__EXERCISE__: Repeat verbatim, and only, the lines of the data below, beginning at the line that contains "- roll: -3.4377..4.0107" and stopping after the line that contains "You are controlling".

__SUPPLIED MATERIAL__:
☆ ☆ ☆ ☆ ☆

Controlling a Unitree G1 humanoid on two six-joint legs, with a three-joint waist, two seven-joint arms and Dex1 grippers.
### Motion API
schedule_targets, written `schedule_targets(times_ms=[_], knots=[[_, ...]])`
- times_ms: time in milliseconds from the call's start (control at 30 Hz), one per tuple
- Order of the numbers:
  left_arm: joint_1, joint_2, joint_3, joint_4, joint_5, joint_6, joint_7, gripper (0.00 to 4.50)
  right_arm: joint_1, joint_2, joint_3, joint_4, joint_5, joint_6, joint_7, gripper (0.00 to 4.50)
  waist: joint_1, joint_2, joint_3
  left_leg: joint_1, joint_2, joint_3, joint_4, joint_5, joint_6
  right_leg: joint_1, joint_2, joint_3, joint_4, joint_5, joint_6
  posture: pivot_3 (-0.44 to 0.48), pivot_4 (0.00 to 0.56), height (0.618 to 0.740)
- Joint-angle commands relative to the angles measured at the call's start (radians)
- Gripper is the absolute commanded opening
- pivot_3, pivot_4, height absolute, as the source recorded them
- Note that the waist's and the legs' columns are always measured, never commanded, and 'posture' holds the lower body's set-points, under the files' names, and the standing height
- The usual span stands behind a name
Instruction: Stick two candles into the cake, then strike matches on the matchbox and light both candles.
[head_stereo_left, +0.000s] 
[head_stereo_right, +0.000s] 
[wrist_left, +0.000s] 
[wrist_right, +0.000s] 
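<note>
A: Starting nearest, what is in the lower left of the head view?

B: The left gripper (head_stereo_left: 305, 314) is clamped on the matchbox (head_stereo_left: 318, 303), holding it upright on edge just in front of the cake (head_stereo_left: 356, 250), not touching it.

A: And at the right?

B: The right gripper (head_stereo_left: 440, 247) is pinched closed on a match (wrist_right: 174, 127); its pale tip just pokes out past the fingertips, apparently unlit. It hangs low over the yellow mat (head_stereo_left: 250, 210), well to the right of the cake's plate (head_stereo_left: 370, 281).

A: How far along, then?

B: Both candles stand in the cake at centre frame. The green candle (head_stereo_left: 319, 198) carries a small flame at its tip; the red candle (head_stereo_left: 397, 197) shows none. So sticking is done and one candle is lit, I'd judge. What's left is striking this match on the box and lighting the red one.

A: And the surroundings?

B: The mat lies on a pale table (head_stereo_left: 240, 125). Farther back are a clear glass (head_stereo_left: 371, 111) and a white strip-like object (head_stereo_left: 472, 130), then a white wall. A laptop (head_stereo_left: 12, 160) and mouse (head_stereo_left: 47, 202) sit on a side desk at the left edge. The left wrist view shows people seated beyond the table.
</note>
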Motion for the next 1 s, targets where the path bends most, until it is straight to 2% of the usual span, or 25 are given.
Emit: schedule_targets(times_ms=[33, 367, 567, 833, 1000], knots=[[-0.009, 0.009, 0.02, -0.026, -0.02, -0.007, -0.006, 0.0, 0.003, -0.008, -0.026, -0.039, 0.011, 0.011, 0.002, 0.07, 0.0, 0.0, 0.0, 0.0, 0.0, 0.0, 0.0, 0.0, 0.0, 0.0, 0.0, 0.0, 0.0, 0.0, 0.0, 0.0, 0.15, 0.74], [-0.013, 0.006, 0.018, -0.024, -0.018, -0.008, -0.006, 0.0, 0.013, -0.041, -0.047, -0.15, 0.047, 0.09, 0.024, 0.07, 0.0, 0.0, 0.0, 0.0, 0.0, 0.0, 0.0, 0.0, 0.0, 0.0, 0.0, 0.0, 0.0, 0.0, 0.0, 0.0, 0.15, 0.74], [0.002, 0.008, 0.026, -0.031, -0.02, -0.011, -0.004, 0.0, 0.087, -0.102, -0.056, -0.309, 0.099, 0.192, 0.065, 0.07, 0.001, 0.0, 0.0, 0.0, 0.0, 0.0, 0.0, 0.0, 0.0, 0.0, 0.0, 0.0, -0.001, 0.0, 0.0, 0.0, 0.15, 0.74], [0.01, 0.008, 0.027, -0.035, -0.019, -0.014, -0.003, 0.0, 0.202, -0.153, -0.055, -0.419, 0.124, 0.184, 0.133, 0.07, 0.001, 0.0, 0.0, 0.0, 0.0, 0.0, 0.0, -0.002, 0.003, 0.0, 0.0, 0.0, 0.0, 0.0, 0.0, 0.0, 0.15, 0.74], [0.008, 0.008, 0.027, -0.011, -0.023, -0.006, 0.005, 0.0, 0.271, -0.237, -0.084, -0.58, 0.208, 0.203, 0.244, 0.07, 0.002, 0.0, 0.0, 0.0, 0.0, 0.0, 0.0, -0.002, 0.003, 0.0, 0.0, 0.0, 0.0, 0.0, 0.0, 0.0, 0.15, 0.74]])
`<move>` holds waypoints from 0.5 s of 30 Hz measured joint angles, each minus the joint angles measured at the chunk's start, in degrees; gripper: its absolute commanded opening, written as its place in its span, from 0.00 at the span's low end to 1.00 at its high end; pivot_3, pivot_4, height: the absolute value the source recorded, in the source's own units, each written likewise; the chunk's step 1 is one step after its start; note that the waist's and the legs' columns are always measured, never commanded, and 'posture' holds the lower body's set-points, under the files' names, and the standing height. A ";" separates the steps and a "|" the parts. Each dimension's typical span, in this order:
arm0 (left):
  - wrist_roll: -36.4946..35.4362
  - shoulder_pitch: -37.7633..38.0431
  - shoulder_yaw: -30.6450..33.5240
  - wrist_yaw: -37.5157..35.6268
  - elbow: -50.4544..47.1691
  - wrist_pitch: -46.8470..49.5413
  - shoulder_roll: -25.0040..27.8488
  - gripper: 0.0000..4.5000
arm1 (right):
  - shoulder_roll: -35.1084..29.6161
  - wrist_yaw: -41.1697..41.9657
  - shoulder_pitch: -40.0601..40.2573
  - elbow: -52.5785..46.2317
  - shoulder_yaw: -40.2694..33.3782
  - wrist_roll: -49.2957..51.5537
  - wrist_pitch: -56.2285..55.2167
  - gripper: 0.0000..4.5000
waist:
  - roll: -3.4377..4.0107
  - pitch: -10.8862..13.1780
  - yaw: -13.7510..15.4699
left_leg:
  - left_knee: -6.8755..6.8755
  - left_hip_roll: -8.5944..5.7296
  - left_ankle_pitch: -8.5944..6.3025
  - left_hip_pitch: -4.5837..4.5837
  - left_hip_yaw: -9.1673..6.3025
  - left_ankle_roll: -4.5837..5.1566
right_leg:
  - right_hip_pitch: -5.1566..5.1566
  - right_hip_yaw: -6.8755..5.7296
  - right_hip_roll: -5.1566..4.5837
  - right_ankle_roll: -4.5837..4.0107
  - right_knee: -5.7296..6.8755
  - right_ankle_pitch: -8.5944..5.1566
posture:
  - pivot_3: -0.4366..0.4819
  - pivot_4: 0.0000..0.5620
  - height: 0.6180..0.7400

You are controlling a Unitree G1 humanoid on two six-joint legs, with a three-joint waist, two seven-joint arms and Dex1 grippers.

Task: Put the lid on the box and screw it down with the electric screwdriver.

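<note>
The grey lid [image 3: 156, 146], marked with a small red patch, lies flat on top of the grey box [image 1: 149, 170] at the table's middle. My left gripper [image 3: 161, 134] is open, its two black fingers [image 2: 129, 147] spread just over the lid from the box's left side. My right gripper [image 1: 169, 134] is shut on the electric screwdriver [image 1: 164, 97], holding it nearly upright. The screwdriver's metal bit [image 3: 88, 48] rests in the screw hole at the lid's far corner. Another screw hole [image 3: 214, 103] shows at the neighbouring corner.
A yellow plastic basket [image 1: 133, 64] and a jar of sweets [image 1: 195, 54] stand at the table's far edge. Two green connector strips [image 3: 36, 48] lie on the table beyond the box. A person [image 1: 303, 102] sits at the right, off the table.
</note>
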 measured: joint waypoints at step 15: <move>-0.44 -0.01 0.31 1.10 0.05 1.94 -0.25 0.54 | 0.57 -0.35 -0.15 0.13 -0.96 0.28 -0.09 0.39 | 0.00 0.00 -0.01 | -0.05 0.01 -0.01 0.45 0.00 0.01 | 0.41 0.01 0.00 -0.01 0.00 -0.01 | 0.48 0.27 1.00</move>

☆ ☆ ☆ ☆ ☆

__TASK SOLUTION__:
  - roll: -3.4377..4.0107
  - pitch: -10.8862..13.1780
  - yaw: -13.7510..15.4699
left_leg:
  - left_knee: -6.8755..6.8755
  - left_hip_roll: -8.5944..5.7296
  - left_ankle_pitch: -8.5944..6.3025
  - left_hip_pitch: -4.5837..4.5837
  - left_hip_yaw: -9.1673..6.3025
  - left_ankle_roll: -4.5837..5.1566
right_leg:
  - right_hip_pitch: -5.1566..5.1566
  - right_hip_yaw: -6.8755..5.7296
  - right_hip_roll: -5.1566..4.5837
  - right_ankle_roll: -4.5837..4.0107
  - right_knee: -5.7296..6.8755
  - right_ankle_pitch: -8.5944..5.1566
posture:
  - pivot_3: -0.4366..0.4819
  - pivot_4: 0.0000..0.5620
  - height: 0.6180..0.7400

You are controlling a Unitree G1 humanoid on two six-joint legs, with a three-joint waist, two seven-joint arms and Dex1 grippers.

Nothing further remains in the output.